As to a program to read your files 25 years from now, again, standards and constant migration are the only things that will help your grandchildren.
Now, here comes the non-technical issue: what to archive? My advisor has two tall metal cabinets filled with papers and a cataloguing cabinet with hand written index cards. He can find a reference in about 2 minutes. It is amazing. I have a filemaker database that houses all my articles and books with searchable keywords and abstracts (if available). Most of the articles are actual scanned/downloaded pdfs. I can search on a keyword and find and print anything in 2 minutes. Of course, my dissertation exists in 20 formats in a remote location destined to survive a direct nuclear hit. It important for the next 6 months, after which I will personally set fire to it.
What about emails? I have seen faculty inboxes that are 2 GB with NO filters whatsoever. Everything they have ever gotten sits in a giant blob. Of course, people who are pack rats in real life are pack rats in their digital life. No surprise, there. Organize. Make filters. Send emails to appropriate folders. Use labels to know what to keep. And, DELETE IMMEDIATELY that which needs to be deleted. After all that, back up your email by year.
Pictures. Oh boy, do I have a ton. I think the archiving of pictures is a tough one. Mainly because, unlike all other types of data, a picture increases in value with time but it can lay forgotten in My Pictures/Folder0012/M676876.jpg. Who knows what that is? Here, things like the iPod Photo can really revolutionize things by making pictures mobile (free from the computer or camera) and viewable on any tv screen.

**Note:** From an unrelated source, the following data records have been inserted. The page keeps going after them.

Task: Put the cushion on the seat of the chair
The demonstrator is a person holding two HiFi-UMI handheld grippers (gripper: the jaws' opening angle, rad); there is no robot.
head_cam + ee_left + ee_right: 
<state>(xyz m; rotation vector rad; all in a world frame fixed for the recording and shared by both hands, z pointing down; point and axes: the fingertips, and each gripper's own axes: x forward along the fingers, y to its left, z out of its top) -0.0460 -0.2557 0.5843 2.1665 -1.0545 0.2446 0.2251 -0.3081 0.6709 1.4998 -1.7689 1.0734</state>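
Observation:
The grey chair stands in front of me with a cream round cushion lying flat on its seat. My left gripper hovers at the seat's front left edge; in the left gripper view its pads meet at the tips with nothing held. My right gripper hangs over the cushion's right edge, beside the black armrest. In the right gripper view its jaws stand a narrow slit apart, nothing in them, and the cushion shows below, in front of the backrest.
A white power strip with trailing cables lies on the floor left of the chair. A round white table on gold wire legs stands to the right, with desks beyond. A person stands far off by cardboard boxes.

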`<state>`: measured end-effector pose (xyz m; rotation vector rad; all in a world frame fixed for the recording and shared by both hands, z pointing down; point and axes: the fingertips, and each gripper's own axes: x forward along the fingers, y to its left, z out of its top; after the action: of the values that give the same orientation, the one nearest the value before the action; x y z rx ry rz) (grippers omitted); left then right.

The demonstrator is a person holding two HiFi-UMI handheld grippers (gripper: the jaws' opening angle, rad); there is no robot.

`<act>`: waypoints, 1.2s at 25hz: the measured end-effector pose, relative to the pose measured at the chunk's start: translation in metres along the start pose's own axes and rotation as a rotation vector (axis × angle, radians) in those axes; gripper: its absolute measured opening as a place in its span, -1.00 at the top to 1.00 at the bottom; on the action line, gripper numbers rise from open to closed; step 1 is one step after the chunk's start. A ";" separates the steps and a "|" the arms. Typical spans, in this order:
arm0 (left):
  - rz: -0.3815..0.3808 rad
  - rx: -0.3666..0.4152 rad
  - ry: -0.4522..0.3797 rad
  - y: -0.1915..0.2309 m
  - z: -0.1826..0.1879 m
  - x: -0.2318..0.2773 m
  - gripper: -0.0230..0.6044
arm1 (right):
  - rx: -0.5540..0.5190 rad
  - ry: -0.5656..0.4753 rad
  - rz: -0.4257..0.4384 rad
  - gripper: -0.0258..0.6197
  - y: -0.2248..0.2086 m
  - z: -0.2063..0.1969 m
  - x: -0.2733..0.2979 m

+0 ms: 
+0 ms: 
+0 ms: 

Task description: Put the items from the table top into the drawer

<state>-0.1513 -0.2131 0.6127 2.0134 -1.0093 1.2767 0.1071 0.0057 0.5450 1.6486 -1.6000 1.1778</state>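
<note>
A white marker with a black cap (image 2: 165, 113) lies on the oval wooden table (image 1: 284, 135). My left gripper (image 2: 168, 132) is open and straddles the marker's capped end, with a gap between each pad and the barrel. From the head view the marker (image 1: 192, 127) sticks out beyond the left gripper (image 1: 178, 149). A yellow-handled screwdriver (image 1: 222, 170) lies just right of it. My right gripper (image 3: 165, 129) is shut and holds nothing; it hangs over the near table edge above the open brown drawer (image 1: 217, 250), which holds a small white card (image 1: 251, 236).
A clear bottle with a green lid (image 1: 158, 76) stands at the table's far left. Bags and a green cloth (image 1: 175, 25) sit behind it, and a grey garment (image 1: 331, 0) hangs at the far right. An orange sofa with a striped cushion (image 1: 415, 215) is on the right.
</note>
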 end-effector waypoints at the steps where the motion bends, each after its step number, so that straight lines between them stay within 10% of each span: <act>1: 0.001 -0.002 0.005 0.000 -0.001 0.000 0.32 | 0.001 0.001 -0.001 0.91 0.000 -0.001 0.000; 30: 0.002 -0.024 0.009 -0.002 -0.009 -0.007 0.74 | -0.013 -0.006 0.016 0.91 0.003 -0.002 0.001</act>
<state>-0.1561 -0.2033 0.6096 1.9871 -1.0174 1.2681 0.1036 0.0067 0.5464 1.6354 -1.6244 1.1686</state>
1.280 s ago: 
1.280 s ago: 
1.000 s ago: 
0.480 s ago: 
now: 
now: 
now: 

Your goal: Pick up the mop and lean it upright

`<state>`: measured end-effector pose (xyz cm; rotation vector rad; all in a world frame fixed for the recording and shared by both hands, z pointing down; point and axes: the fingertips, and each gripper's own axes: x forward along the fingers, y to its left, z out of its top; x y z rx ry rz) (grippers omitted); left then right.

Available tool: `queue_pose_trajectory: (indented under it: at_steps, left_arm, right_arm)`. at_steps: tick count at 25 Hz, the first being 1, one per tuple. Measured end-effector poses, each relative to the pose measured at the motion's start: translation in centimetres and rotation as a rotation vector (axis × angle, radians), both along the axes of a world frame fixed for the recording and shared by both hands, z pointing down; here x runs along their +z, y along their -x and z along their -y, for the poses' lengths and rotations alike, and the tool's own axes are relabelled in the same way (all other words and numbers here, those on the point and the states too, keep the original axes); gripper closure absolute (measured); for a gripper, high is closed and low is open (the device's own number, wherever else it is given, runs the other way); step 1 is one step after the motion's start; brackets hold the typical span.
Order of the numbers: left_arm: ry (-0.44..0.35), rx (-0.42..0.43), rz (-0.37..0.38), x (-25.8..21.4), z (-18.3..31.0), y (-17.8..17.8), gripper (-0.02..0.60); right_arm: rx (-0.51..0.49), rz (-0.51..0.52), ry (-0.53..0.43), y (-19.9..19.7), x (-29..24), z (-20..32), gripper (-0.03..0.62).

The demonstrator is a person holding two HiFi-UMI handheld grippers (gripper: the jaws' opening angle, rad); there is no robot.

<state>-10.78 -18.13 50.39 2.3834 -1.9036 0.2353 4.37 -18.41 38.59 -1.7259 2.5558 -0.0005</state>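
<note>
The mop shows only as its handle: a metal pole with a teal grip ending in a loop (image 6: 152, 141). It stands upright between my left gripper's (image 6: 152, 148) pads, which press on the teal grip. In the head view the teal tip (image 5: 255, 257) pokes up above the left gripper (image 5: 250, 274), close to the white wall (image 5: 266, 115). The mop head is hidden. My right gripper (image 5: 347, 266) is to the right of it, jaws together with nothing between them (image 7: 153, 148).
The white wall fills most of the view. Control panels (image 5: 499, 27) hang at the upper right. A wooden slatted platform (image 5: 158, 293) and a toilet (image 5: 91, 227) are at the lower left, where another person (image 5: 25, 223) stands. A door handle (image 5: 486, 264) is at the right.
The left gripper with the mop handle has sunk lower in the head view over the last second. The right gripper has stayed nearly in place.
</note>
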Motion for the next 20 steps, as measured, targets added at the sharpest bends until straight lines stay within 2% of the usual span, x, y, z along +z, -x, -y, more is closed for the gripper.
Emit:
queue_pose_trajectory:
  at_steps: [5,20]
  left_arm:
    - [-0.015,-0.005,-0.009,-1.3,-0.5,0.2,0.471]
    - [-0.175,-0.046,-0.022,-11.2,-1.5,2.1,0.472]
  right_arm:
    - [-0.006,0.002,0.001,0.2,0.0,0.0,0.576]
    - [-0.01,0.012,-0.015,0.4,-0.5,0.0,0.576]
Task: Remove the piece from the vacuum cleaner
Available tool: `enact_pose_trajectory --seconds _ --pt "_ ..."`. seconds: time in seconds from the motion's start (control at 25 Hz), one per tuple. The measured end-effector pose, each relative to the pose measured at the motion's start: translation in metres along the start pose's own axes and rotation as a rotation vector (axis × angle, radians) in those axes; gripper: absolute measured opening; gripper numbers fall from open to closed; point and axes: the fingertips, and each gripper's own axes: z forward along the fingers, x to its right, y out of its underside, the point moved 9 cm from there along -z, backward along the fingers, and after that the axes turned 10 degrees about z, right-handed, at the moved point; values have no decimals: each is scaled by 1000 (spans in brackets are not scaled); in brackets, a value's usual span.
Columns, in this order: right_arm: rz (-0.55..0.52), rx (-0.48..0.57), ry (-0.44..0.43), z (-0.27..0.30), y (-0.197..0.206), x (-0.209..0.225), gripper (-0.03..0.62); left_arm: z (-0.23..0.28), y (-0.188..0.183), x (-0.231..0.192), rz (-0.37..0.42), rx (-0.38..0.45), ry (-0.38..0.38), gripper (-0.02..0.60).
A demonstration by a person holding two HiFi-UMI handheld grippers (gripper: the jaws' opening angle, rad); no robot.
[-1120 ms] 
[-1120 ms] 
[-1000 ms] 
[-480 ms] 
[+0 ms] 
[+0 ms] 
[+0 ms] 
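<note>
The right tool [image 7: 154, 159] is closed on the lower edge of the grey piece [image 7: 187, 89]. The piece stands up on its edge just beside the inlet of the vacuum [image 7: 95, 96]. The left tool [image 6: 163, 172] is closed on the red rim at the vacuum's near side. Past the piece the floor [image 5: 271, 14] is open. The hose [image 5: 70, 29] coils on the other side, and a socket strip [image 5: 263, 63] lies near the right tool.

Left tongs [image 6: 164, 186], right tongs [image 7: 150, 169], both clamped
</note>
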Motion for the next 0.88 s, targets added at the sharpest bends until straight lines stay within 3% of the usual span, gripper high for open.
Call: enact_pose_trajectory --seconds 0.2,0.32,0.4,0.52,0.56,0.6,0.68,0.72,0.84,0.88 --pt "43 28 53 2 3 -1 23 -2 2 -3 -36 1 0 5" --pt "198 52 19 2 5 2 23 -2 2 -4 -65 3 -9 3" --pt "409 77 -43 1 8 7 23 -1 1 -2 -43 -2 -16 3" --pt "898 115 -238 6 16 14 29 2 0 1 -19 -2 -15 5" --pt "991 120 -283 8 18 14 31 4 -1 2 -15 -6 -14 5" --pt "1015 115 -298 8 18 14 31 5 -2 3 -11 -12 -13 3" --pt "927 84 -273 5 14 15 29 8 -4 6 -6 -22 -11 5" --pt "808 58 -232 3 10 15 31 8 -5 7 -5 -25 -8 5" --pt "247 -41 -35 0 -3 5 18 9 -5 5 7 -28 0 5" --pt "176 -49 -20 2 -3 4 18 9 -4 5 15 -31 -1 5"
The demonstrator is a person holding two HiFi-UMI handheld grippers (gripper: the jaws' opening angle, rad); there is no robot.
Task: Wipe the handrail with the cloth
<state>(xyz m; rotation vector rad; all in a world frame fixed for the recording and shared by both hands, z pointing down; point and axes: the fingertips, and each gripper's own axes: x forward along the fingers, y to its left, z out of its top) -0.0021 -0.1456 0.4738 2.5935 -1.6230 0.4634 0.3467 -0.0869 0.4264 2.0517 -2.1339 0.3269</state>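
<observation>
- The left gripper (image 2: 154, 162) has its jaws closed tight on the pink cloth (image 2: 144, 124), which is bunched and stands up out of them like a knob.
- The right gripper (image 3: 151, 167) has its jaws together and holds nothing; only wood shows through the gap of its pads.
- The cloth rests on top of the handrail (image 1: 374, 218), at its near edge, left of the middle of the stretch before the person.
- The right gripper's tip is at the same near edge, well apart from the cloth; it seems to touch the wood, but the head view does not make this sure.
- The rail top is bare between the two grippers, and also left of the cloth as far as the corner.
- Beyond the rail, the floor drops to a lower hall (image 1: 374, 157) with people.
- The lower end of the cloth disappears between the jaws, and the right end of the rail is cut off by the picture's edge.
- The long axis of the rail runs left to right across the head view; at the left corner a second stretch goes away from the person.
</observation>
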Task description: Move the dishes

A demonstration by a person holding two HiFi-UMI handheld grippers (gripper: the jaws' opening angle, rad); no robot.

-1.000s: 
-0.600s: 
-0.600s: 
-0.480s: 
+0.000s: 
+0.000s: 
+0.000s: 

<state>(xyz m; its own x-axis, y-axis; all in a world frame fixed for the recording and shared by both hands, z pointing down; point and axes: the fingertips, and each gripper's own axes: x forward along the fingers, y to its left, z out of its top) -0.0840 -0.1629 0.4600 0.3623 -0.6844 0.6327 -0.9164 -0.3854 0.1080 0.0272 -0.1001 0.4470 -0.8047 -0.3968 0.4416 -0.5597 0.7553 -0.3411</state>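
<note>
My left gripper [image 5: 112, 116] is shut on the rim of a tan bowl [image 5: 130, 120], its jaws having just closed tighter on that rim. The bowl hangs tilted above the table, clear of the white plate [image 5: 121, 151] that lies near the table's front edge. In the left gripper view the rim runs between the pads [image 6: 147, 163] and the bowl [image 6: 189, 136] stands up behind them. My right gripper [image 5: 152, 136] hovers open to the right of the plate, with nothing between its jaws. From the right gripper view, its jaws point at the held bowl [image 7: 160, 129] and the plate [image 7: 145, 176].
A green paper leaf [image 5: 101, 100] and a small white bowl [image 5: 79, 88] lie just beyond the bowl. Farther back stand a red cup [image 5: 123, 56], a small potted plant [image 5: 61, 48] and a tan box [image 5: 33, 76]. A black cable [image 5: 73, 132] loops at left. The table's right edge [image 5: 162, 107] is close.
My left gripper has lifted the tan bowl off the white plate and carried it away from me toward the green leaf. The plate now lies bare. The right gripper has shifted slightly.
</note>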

This blog is also an archive. A public one, but an archive nonetheless. Whenever I decide to call quits on it, I would like to keep it around with the many conversations that went on here. It may be needed for a social history of academic bloggers written 80 years later. The server has it right now, but I have a cron script that backs up everything daily to my personal server. Eventually, all these files will become part of my own archive and live happily forever.
Issues facing national archivists some other time.